贝叶斯工作流实体书正式出版
We’re very excited about this book. It’s the result of several years of effort. You can order from the publisher (https://www.routledge.com/Bayesian-Workflow/Gelman-Vehtari-McElreath-Simpson-Margossian-Yao-Kennedy-Gabry-Burkner-Modrak-Barajas/p/book/9780367490140) or from Amazon (https://amzn.to/4vxaLg4).
Here’s the book’s webpage (https://sites.stat.columbia.edu/gelman/workflow-book/), which includes the data and code for the book’s examples and case studies, of which there are many.
Here’s the table of contents:
• *Part 1: From Bayesian inference to Bayesian workflow**
1. Bayesian theory and Bayesian practice
2. Statistical modeling and workflow
3. Computational tools
4. Introduction to workflow: Modeling performance on a multiple choice exam
• *Part 2: Statistical workflow**
5. Building statistical models
6. Using simulations to capture uncertainty
7. Prediction, generalization, and causal inference
8. Visualizing and checking fitted models
9. Comparing and improving models
10. Statistical inference and scientific inference
• *Part 3: Computational workflow**
11. Fitting statistical models
12. Diagnosing and fixing problems with fitting
13. Approximate algorithms and approximate models
14. Simulation-based calibration checking
15. Statistical modeling as software development
• *Part 4. Case studies**
16. Coding a series of models: Simulated data of movie ratings
17. Prior specification for regression models: Reanalysis of a sleep study
18. Predictive model checking and comparison: Clinical trial
19. Building up to a hierarchical model: Coronavirus testing
20. Using a fitted model for decision analysis: Classification competition
21. Posterior predictive checking: Stochastic learning in dogs
22. Incremental development and testing: Black cat adoptions
23. Debugging a model: World Cup football
24. Leave-one-out cross validation model checking and comparison: Roaches
25. Model building and expansion: Golf putting
26. Model building with latent variables: Markov models for animal movement
27. Model building: Time-series decomposition for birthdays
28. Models for regression coefficients and variable selection: Student grades
29. Sampling problems with latent variables: No vehicles in the park
30. Challenge of multimodality: Differential equation for planetary motion
31. Simulation-based calibration checking in model development workflow
• *Appendices**
A. Statistical and computational workflow for Bayesians and non-Bayesians
B. How to get the most out of Bayesian Data Analysis
One way to think of the book is that it’s all the things missing from BDA, like how to set up an informative prior, what to do when your computations aren’t converging, how to work through a series of models fit to the same data, how to design and perform simulated-data experiments . . . and all sorts of other things too.

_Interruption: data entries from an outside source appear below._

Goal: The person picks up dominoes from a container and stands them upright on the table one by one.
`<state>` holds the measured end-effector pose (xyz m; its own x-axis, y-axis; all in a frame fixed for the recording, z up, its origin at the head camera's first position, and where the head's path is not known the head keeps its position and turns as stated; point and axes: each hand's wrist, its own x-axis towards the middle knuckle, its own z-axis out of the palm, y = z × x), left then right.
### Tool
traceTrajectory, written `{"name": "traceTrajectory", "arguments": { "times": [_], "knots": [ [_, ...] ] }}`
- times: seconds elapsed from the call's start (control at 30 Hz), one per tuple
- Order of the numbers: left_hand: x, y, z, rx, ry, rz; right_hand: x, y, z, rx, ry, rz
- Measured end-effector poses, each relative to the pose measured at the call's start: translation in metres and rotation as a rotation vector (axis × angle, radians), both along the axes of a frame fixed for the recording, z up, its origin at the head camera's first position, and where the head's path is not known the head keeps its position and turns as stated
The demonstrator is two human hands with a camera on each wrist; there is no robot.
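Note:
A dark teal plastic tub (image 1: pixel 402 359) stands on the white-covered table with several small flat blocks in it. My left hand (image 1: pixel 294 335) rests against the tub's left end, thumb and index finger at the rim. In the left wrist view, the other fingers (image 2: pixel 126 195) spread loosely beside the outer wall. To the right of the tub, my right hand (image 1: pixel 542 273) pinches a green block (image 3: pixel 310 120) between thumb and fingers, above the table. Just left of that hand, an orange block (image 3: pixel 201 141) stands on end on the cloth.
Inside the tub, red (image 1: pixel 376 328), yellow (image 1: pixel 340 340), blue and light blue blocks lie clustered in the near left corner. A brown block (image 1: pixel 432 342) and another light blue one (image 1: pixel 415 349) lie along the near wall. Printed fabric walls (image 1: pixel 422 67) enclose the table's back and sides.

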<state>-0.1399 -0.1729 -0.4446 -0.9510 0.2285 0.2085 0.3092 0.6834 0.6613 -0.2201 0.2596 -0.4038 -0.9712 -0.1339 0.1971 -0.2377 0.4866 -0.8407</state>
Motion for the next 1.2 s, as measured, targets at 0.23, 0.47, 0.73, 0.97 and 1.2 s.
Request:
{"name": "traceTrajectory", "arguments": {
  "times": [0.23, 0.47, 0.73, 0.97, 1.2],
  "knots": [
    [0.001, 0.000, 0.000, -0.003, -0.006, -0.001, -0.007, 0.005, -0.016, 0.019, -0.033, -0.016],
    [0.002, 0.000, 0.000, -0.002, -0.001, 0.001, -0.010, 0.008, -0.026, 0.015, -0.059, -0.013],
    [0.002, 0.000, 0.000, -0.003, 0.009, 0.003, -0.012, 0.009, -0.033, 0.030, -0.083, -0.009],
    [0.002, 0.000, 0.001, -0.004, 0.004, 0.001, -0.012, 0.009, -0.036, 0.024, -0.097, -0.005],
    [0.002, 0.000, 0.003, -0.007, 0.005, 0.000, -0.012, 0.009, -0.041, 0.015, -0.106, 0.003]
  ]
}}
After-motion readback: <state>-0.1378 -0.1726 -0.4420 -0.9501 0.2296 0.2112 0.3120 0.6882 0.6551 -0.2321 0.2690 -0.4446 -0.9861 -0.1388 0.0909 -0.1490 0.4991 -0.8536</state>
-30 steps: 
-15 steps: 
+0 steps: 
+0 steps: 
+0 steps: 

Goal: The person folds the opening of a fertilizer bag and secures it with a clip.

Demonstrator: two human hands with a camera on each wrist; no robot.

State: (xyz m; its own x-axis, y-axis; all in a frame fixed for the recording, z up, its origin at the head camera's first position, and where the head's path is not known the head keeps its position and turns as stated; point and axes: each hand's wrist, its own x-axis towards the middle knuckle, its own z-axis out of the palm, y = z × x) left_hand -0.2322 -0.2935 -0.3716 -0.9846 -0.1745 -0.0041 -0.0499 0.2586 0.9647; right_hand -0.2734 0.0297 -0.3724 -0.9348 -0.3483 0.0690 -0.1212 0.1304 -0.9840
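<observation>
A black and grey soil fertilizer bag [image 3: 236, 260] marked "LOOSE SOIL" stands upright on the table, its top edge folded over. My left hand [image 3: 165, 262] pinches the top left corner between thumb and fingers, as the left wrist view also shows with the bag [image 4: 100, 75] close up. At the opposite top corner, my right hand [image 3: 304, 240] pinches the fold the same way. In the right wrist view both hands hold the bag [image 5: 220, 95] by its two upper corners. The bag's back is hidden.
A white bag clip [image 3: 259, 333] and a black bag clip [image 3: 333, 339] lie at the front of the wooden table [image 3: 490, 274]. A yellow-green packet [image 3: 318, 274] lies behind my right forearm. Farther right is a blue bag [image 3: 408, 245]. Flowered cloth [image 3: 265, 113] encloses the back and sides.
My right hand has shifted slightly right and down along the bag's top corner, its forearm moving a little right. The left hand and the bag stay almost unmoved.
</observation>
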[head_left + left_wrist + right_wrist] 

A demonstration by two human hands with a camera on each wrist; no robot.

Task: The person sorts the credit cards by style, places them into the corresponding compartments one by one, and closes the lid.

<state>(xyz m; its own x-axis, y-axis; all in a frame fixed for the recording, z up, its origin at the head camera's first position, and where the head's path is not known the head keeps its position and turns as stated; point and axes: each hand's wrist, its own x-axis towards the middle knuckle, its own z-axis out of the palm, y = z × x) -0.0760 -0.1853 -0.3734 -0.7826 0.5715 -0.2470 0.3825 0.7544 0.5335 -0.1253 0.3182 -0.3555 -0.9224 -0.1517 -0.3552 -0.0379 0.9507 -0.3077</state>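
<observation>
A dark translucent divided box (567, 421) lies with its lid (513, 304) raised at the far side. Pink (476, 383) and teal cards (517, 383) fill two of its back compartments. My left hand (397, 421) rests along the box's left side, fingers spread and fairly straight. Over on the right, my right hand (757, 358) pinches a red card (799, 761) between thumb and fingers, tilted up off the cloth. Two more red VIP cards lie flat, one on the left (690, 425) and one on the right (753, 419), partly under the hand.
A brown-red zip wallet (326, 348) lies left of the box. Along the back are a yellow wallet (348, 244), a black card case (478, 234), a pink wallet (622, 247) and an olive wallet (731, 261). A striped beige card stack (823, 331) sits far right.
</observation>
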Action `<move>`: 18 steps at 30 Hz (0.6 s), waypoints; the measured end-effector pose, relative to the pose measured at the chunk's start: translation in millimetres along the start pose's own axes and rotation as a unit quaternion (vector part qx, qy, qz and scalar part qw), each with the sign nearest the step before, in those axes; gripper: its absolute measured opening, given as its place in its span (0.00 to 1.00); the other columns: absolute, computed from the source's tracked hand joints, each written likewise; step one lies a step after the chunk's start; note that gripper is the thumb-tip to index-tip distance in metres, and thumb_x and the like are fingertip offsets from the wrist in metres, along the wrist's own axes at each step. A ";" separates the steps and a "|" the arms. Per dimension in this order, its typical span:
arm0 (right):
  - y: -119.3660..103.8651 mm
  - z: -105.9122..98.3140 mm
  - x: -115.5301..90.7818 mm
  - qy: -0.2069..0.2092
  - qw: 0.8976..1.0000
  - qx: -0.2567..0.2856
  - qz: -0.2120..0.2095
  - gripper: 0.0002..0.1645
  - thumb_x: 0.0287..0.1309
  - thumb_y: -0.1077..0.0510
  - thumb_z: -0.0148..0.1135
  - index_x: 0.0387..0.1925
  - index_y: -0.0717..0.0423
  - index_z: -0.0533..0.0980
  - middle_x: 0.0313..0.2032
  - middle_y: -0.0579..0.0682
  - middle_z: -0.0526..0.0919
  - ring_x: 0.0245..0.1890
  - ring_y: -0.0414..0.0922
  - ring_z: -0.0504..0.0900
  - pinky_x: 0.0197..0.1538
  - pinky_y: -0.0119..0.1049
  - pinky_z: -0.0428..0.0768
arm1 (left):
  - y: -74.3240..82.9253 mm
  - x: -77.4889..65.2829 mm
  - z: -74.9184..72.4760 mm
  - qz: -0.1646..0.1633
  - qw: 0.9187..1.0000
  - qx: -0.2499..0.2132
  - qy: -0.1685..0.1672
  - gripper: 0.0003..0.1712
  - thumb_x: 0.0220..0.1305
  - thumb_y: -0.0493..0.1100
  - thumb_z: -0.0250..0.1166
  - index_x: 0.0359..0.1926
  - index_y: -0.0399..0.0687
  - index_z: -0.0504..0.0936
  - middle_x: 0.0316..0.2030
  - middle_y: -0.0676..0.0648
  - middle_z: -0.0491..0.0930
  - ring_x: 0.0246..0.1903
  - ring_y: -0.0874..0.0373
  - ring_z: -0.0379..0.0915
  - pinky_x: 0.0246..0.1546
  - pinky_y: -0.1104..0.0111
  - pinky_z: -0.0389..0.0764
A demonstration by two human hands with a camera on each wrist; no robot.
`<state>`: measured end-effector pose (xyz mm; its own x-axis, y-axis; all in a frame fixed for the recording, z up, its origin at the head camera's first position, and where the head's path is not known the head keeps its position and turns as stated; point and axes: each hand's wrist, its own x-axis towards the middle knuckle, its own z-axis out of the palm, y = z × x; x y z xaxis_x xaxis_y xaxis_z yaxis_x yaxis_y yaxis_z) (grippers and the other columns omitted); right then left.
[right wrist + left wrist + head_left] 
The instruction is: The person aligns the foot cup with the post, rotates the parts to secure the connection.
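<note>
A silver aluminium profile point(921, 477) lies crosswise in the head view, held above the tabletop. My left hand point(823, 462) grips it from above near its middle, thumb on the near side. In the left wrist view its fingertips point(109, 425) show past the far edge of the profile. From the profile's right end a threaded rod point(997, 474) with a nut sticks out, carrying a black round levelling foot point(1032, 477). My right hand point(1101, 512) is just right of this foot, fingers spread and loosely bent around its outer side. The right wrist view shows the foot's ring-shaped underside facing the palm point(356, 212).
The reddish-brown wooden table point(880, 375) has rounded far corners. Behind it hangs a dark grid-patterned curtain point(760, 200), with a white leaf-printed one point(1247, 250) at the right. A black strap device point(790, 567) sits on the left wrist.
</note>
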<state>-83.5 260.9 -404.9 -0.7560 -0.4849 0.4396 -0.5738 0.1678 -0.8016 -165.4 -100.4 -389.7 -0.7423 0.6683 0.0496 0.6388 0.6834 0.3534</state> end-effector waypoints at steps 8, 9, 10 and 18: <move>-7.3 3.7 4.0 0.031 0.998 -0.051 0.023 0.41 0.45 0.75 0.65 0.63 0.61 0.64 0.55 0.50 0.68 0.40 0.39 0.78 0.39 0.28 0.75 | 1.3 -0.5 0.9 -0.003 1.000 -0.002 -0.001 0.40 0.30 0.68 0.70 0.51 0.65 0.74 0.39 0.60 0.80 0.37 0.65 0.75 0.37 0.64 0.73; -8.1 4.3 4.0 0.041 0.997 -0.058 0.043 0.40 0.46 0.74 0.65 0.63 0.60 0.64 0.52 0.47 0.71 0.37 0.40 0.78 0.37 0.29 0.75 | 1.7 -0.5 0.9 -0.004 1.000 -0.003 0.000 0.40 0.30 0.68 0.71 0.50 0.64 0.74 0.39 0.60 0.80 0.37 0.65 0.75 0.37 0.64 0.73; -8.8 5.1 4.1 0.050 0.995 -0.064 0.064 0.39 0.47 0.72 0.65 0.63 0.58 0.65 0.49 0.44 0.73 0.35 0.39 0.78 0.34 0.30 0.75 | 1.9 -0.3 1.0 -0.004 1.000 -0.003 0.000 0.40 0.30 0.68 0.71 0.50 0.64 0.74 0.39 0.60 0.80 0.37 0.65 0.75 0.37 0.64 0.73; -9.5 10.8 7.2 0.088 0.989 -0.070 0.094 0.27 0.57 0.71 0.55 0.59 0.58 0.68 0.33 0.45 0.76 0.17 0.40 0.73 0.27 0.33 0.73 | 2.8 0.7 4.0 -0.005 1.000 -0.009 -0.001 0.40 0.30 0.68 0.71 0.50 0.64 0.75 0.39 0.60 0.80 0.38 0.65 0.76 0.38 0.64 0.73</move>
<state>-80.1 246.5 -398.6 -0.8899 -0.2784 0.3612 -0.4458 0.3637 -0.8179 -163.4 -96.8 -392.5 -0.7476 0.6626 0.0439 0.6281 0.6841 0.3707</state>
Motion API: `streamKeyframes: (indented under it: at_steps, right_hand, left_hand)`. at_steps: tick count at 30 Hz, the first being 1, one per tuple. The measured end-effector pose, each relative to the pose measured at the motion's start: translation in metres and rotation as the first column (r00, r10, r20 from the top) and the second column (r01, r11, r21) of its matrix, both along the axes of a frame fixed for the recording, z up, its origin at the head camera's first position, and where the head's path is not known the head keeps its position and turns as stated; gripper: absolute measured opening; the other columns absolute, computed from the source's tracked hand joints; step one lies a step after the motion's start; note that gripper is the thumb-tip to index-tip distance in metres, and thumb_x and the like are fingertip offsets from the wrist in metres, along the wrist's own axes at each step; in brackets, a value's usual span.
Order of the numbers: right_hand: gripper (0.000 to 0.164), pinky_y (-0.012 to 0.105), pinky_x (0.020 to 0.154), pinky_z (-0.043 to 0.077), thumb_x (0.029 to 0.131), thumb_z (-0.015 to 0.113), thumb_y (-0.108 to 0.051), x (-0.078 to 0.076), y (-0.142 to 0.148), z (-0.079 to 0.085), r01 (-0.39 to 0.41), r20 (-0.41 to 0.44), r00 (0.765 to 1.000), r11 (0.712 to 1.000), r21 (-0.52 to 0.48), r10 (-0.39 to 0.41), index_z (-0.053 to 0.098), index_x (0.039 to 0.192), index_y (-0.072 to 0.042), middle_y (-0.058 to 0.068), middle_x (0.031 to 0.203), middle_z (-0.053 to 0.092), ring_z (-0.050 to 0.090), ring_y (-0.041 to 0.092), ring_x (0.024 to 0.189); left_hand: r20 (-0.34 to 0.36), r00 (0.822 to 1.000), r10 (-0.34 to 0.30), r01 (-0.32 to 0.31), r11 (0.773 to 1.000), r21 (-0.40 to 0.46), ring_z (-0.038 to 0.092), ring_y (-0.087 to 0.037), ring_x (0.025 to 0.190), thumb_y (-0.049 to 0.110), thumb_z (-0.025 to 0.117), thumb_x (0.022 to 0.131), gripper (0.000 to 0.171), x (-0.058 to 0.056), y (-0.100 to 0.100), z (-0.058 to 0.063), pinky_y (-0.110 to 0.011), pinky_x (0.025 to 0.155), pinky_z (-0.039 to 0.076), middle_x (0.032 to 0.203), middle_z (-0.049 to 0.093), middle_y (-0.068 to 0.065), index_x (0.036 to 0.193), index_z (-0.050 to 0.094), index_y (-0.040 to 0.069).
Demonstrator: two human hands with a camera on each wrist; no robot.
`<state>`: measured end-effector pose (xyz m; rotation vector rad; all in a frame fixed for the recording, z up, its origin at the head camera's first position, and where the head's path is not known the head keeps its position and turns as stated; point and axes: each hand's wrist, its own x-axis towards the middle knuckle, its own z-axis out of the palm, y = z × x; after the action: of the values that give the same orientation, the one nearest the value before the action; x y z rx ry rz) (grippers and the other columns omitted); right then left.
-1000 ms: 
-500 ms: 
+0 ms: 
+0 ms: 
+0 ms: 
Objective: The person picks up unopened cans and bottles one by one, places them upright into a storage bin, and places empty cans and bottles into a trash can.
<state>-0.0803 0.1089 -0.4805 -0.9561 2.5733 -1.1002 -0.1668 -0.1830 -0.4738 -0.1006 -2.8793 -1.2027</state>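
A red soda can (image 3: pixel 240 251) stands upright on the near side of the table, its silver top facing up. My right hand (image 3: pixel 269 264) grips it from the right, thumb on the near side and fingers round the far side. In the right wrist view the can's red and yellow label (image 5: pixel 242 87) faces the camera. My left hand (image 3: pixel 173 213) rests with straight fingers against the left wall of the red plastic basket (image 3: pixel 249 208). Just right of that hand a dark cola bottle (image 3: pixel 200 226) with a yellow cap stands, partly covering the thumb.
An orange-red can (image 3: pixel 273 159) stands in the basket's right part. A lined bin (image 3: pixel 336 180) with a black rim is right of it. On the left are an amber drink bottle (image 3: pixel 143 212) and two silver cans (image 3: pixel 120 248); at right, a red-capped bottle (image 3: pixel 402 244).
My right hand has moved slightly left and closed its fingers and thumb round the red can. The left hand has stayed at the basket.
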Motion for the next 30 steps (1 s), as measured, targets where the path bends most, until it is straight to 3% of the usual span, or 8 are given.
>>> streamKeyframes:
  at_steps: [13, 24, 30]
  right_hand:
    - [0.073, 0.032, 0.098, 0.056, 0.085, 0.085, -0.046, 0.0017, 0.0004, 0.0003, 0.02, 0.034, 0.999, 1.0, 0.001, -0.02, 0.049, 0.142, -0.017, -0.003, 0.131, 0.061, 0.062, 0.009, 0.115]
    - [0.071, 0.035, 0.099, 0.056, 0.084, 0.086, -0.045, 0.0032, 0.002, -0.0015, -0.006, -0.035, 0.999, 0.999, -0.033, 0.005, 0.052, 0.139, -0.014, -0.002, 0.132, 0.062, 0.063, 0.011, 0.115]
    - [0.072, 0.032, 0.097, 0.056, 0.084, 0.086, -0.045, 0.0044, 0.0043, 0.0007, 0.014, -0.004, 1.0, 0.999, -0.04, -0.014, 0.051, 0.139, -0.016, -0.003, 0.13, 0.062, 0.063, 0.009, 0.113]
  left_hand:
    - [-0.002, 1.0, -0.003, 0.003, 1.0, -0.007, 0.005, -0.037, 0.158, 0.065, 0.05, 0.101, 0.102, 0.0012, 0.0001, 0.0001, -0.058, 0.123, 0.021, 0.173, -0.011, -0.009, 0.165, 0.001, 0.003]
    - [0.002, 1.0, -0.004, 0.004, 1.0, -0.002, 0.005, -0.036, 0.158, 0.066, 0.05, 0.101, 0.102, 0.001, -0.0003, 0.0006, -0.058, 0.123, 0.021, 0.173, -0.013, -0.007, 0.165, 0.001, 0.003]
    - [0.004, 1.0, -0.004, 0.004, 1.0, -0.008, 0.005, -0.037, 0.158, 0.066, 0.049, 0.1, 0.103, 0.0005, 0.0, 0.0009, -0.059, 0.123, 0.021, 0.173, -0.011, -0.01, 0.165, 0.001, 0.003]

The core of the book–parts 1 through 3–clock in under 200 pages, and then we have another 300 pages full of case studies demonstrating different aspects of Bayesian statistical and computational workflow. The appendices should be useful to you too, first because the workflow ideas in this book apply to non-Bayesian inference too, and second because BDA still has lots of valuable material in it, so it’s good to know where to look.
This new Bayesian Workflow book could change your life (we hope), and I thank my coauthors, Aki Vehtari and Richard McElreath, with Daniel Simpson, Charles C. Margossian, Yuling Yao, Lauren Kennedy, Jonah Gabry, Paul-Christian Bürkner, Martin Modrák, Vianey Leos Barajas, for all their care and effort. We thank our employers and various funding agencies for giving us the resources to be able to write this book as a side project along with all our daily responsibilities. And we thank many people for their input on earlier versions of the book, along with the Stan developers making so much of this work possible and the Stan community of users for supplying a continuing series of challenges that have motivated many of the ideas and methods discussed in the book.
I posted this already (https://statmodeling.stat.columbia.edu/2026/04/16/the-bayesian-workflow-book-is-coming/) on the blog and you can see answers to some questions in the comments there. I’m posting it again here because, hey, we don’t come out with a new book every day!
I hope you find the book readable, interesting, and useful.